Les pionniers du rire médecin
Hippocrate (460-355 av. J.-C.) médecin grec du siècle de Périclès, père de la médecine moderne, prescrivait déjà à ses patients de rire pour guérir. De nos jours, c’est en 1964 que le journaliste américain Norman Cousins, atteint d’une maladie incurable, la spondylarthrite ankylosante, décide de se soigner « en riant ». Si la maladie pouvait être déclenchée par des pensées « négatives », il était possible d’inverser le processus par une approche « positive ». Sa méthode, fondée essentiellement sur le visionnage de films comiques et la consommation de vitamine C, entraîne des effets notables sur la douleur et l’amélioration de son état. Son livre,
Comment je me suis soigné par le rire , devient un best-seller et piquera la curiosité du monde scientifique. En 1980, le Dr Patch Adams va redorer le blason du rire, en l’utilisant comme thérapie pour soigner les enfants. Il décide de se promener vêtu en clown dans les couloirs de sa clinique et démontre que ses jeunes patients, plus détendus et joyeux, réagissent mieux aux traitements. Ces recherches ont inspiré des associations telles que Le Rire Médecin ou Les Clowns de l’Espoir, qui s’implantent peu à peu dans certains hôpitaux français. C’est seulement en 1995 qu’apparaît officiellement le premier club de rire, à Bombay, en Inde, sous la houlette d’un médecin, le Dr Madan Kataria. Sa technique, inspirée du yoga, consiste à provoquer le rire sans raison, afin que le corps sécrète des endorphines, générant un profond bien-être chez ceux qui le pratiquent. Depuis, les clubs de rire se sont multipliés ; on en dénombre aujourd’hui plus de 5 000 dans le monde.
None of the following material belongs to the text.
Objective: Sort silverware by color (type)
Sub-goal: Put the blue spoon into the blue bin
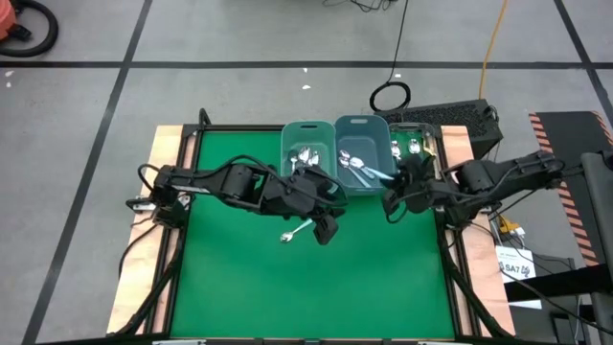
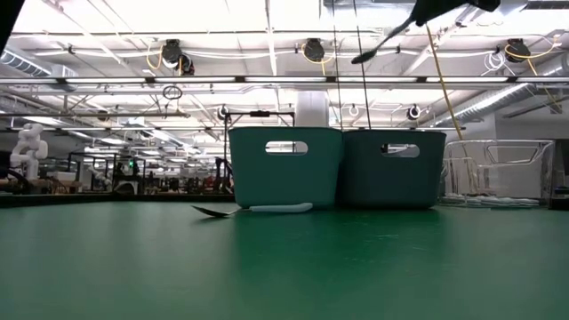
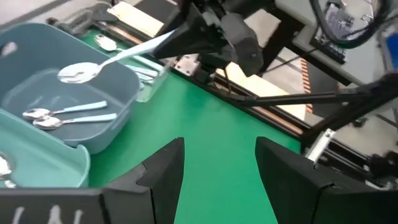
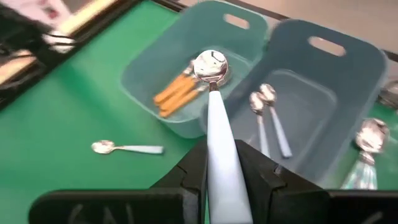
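Note:
My right gripper is shut on a spoon with a light-blue handle, which it carries in the air over the two teal bins. The left bin holds orange-handled spoons. The right bin holds two light-blue spoons. Another light-blue spoon lies flat on the green mat in front of the bins. My left gripper hovers open above the mat, beside that spoon, with nothing between its fingers. My right gripper pinches the spoon's light-blue handle between its two fingers, at the end away from the bowl. The fingers slant down from the table's right side and lie along the handle. The spoon sticks out ahead of them, its bowl foremost, lifted clear above the bins.
A clear tray with green-handled spoons stands to the right of the bins at the far edge. The green mat has open room toward the near edge. A wooden border and a black frame run around the mat.

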You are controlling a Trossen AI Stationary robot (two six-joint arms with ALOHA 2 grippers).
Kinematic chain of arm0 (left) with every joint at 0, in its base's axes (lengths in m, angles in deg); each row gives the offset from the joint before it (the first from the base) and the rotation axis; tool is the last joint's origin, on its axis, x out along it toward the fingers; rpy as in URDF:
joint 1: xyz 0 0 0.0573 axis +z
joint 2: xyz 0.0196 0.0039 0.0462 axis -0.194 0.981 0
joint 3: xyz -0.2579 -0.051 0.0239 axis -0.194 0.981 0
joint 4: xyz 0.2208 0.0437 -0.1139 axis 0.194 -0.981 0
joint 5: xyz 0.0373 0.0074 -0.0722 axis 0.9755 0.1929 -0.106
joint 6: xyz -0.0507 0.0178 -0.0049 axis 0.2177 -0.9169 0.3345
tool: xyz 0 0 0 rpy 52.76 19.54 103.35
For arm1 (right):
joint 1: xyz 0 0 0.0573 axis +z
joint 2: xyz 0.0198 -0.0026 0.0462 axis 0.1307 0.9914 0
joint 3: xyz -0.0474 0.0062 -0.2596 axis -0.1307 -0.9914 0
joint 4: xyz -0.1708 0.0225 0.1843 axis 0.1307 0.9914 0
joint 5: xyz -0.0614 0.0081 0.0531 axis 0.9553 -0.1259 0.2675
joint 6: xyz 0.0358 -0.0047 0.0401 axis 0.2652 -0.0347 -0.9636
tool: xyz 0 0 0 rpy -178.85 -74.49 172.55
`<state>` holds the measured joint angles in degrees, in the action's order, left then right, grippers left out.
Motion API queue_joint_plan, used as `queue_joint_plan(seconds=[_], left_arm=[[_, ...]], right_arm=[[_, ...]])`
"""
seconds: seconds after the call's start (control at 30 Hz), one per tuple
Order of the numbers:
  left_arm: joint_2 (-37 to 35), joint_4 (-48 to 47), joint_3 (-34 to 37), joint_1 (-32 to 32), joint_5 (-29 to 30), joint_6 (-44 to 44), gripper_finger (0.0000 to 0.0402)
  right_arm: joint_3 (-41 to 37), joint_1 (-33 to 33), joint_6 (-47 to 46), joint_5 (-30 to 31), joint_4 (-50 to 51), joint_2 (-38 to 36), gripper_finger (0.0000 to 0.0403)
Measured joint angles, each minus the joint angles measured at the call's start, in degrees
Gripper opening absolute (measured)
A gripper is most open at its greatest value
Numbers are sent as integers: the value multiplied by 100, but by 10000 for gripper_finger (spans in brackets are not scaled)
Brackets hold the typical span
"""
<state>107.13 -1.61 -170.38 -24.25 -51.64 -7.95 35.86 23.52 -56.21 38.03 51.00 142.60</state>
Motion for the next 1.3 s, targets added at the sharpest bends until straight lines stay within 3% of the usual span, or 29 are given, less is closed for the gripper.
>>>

Le cerveau cherche à mettre du sens partout, même là où il n’y en a pas.
La sagesse du corps
Comment expliquer les effets extraordinaires sur le corps de ces secousses incontrôlées ?
« Il faut faire confiance à la sagesse du corps qui a les mécanismes du rire inscrits en lui. L’existence même du rire prouve donc qu’il est nécessaire » , écrit le Dr Henri Rubinstein, spécialiste de l’exploration fonctionnelle du système nerveux, en introduction à son ouvrage
Psychosomatique du rire . Ainsi, le rire joue un rôle fondamental, au carrefour des manifestations musculaires, respiratoires, nerveuses et psychiques de l’individu. Véritable jogging intérieur, le rire agit sur le cœur, qui se met à battre aussi vite que lors d’un 100 mètres, tandis que les poumons rejettent d’énormes quantités d’air. D’après le spécialiste,
« quand on rit, on consomme presque deux litres d’air, ce qui entraîne une fonction d’oxygénation cérébrale importante » . Le corps cède ensuite irrésistiblement à une détente bienfaisante et régénératrice, suite à la production importante d’endorphines, les antidouleurs naturels du corps. En même temps, le rythme cardiaque ralentit, provoquant une dilatation des artères et une baisse de la tension artérielle, conférant ainsi au rire des vertus de prévention du risque cardiovasculaire. Des effets démontrés par le Dr Michael Miller de l’Université du Maryland, qui affirme qu’une bonne dose quotidienne de rire peut avoir des effets comparables à l’exercice physique pour le système cardiovasculaire en stimulant la circulation sanguine. Par ailleurs, « se taper une bonne tranche de rigolade » régulerait les fonctions vitales de l’organisme et agirait tant sur la digestion, en opérant un massage des intestins, que sur le sommeil. L’éminent Dr Rubinstein conclut :
« Le rire serait une des façons de récupérer le silence des organes, soit la santé. »
Une clé de notre équilibre psychique
« Nous sommes devenus tellement sérieux ! », déplore Corinne Cosseron. Les Français rient en moyenne seulement 4,6 fois par jour, une moyenne qui diminue avec l’âge. D’après une enquête, 28 % des personnes de 18 à 24 ans déclarent rire plus de 10 fois par jour, contre 15 % chez les plus de 65 ans (Source : AFP 28/02/2013). Or nos deux spécialistes considèrent le jeûne zygomatique dangereux pour l’équilibre psychique.
« Le rire est une porte de libération des émotions », affirme Corinne Cosseron. Lorsqu’elle pose la question à son groupe sur les bénéfices des séances de rire, les réponses la surprennent. «
Rire m’a permis d’exprimer ma colère. Avant, je gardais tout à l’intérieur » , expose Lucie.
« Rire m’a fait prendre conscience de la tristesse que je portais et qui m’empêchait de prendre du plaisir à vivre » , confie Marc. Cette pionnière pousse plus loin sa réflexion ; si le rire n’est pas une émotion, il va nous permettre de les manifester.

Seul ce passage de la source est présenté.